For the occasion, the brand completely transformed the Dazio di Ponente, a small 19th-century building which used to serve as a Milan customs post, into a fun and poppy space painted with large multicolored stripes that plunged visitors into an atmosphere of vintage fun. At the entrance of the venue there was a giant version of an old computer, inspired by the first IBM PC model developed at the start of the 1980s. With its oversized mouse, guests could play on the computer's maxi-screen.
This screen displayed the homepage of the brand's new website, vault.gucci.com, which was launched on Saturday. In the adjacent rooms, market stalls displayed the items available for sale on the new virtual boutique, which the Italian luxury house described as a veritable "concept store," a kind of digital cabinet of curiosities, where "past, present and future" intertwine. Dubbed "Vault," the site is a modern Ali Baba's cave.
The idea is to offer vintage Gucci pieces that have been hunted down by the house's archivists through collectors from across the world, reconditioned and, in some cases, customized by Michele. Notably, there is a selection of the brand's iconic bags, made between the 1960s and the 1980s, as well as suitcases, scarves and even tableware.
There is also ready-to-wear. With their exotic, floral prints, the pieces currently available on the site could easily be from Michele's own collections. In fact, the selection of skirts, dresses and pants is from the brand's Spring/Summer 1999 collection, designed by the label's creative director at the time, Tom Ford.

Around 30 of these unique, secondhand pieces will be selected and put on sale each month. Gucci has therefore savvily found a way to tap into the current popularity of secondhand luxury products, offering rare and authenticated archive pieces to consumers directly through its own e-commerce site. By bringing together these products from the past with new and creative propositions from today in a single virtual space, the label is also strengthening both its lifestyle universe and its image as a historic brand with a rich heritage, capable of constantly reinventing itself.
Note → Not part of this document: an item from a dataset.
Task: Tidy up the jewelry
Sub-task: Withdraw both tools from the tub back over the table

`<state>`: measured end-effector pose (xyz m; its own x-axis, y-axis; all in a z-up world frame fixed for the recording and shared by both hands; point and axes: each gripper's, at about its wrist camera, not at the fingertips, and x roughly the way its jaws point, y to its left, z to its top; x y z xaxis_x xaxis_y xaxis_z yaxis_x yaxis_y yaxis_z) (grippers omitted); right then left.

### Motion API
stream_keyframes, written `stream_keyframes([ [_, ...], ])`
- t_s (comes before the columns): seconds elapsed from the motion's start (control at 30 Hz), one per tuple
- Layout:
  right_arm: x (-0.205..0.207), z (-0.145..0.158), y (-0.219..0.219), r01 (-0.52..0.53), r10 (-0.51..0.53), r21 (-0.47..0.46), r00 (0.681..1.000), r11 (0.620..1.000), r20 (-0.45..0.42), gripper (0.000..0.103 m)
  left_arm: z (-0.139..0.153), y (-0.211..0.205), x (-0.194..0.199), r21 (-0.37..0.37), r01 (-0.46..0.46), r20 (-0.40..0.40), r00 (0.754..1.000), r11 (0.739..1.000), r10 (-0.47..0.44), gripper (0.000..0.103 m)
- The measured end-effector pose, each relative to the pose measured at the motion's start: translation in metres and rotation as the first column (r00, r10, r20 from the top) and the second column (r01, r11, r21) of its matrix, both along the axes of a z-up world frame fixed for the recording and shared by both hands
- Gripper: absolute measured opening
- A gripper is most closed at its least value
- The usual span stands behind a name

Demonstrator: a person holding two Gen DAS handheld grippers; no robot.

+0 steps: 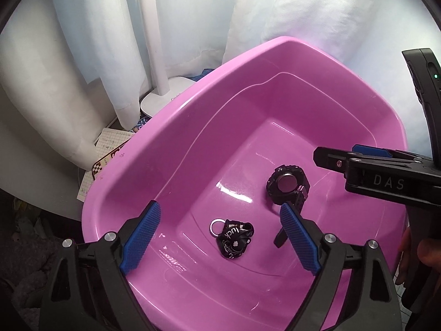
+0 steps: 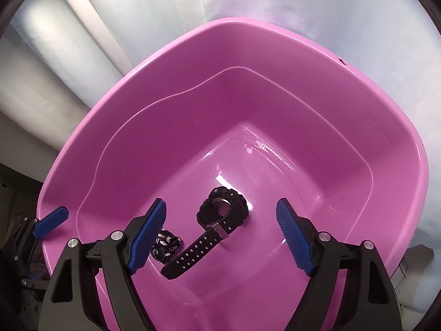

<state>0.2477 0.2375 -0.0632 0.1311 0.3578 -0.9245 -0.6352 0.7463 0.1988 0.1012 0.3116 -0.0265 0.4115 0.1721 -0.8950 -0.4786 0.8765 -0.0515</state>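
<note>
A black wristwatch [image 1: 286,187] lies on the floor of a pink plastic basin [image 1: 275,41], its strap trailing toward me. Left of it rests a small black charm with the word "luck" and a silver ring [image 1: 234,238]. My left gripper [image 1: 220,205] hangs open above the charm, both blue pads clear of it. In the right wrist view the watch [image 2: 223,209] and its strap lie below my open right gripper [image 2: 220,202], with the charm [image 2: 165,244] beside the left pad. Nothing is held.
White cloth hangs behind the basin [image 2: 234,22]. A white lamp stand [image 1: 165,99] and printed papers [image 1: 110,149] sit beyond its left rim. The right tool's finger [image 1: 330,161] reaches over the right rim, a hand [image 1: 424,251] on its handle.
</note>
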Motion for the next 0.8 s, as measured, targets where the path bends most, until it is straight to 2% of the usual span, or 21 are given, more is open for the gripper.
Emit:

Indeed, on the same site, the house is also offering a selection of pieces conceived by emerging designers, namely the 13 young talents that the brand selected to participate in its GucciFest digital festival, which brought together fashion and cinema last November. These include Ahluwalia, Shanel Campbell, Stefan Cooke, Cormio, Charles de Vilmorin, JordanLuca, Yueqi, Rave Review, Gui Rosa, Bianca Saunders, Collina Strada, Boramy Viguier and Rui Zhou.
Finally, Vault will be regularly updated with editorial content, and the "project in progress" is also expected to host products from other brands related to the world of Gucci. Currently, Vault is available in Europe, the U.S. and Japan.